There are major issues coming up, including a significant financial investment to accommodate our police department. In order to give New London voters the information they need to make a sound decision on a matter that will likely cost many millions of dollars, we need the expertise of those who serve on the BFC. They provide sound and needed counsel. Let’s cool down and listen to them!

Barry and KC Wright

New London

Upper Valley Haven goes too far

There is a huge difference between what one wants and what one needs. The proposed apartment building to be built on a tiny portion of a shared lot with the St. Paul’s Episcopal Church planned by Twin Pines for Hartford Avenue in White River Junction is just way too big and out of character with the rest of the neighborhood. Not only that, but the Haven will soon be asking for another shelter to be built on that same property.

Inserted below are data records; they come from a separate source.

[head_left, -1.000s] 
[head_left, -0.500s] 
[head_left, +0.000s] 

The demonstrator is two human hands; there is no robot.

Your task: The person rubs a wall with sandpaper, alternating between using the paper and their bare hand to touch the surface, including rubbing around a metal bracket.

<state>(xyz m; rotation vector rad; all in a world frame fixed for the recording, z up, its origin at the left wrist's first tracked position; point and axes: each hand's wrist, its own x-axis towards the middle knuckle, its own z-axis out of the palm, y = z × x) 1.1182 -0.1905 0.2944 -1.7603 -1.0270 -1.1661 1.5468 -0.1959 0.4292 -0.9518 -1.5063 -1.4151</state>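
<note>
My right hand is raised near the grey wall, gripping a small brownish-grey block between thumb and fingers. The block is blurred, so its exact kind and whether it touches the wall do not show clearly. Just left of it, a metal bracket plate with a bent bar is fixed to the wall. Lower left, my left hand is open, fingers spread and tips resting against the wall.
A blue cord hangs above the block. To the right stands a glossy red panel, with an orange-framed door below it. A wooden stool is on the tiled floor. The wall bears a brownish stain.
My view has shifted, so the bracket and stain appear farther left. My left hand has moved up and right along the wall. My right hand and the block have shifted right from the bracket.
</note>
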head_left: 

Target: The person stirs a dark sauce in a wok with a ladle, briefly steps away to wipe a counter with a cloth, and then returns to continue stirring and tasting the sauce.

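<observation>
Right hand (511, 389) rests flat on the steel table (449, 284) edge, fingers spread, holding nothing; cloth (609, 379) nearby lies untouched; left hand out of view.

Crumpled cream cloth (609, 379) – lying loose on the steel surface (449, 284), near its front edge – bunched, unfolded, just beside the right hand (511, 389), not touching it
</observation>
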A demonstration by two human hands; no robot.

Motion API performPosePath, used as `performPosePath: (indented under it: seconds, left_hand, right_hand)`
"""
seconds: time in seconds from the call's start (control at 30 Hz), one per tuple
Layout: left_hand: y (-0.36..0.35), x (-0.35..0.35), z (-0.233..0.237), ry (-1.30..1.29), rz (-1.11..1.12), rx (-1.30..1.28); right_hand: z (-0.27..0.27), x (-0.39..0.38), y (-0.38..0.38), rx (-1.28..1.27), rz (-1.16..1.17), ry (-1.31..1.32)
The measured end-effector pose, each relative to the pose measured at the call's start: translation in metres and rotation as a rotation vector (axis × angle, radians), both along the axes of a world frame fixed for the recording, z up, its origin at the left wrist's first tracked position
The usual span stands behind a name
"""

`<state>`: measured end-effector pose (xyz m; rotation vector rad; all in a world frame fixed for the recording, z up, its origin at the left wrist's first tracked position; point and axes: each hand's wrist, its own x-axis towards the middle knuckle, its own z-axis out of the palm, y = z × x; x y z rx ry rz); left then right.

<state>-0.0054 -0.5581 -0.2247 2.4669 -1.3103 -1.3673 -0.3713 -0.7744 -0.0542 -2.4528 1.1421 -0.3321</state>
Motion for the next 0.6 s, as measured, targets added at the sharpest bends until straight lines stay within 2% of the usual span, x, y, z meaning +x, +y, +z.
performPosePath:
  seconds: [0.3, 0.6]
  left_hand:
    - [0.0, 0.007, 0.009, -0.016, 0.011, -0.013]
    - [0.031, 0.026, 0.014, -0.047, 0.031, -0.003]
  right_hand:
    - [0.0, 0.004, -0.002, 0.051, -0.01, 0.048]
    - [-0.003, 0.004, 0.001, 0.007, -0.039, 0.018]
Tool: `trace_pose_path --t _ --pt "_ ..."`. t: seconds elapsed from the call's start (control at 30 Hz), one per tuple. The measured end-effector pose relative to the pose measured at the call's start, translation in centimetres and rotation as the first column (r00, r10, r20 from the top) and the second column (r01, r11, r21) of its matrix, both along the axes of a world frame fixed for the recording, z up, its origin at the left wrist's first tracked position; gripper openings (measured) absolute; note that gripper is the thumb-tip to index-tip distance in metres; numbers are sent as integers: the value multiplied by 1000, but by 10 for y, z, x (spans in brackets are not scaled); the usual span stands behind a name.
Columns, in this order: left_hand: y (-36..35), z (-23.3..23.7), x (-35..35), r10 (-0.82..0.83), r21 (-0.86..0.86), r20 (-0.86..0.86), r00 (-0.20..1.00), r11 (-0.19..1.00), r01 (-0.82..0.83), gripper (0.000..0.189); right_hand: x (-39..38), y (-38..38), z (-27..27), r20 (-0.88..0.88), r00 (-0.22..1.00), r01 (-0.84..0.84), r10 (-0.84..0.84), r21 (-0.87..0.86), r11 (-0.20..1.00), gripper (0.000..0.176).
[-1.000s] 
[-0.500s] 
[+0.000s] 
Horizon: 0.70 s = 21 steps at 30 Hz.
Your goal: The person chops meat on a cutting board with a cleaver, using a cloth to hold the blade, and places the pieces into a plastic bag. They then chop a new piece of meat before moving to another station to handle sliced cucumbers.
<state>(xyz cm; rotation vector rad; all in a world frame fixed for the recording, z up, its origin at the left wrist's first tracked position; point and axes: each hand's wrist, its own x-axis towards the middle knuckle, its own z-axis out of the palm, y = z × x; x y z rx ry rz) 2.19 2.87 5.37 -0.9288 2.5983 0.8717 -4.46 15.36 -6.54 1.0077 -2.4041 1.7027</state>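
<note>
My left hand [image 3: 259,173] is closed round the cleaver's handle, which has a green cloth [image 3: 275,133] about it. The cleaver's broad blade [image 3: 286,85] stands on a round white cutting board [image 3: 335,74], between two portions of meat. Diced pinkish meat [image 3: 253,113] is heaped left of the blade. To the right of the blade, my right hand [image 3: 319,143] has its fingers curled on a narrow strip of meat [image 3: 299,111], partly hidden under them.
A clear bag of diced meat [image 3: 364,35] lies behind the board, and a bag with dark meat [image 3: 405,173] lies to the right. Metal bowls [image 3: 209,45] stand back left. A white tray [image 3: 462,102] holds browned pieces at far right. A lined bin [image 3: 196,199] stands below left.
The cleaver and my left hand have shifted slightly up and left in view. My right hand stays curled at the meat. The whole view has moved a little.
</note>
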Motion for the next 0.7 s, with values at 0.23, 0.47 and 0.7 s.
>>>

Twin Pines wants a three-story massive structure and has requested a variance by the Planning Commission and Zoning Board to go from the allowed 14 units for that lot to 18 units. The stated reason is that they want a community room with kitchen facilities as well as some administrative space. There is a perfectly good community room in the St. Paul’s Church, which could serve this desire and would allow just a two-story structure to be built. In addition, the apartments will have their own kitchen, so why must they have a community kitchen? Why can’t Twin Pines be content that the Hartford residents are once again willing to have another shelter building (I don’t see any other towns stepping up to do this) and just build a reasonably sized building that everyone in the area can accept? I hope that the Planning Commission and Zoning Board agree that granting the variance is not necessary, and that they only allow a 14-unit building to be built.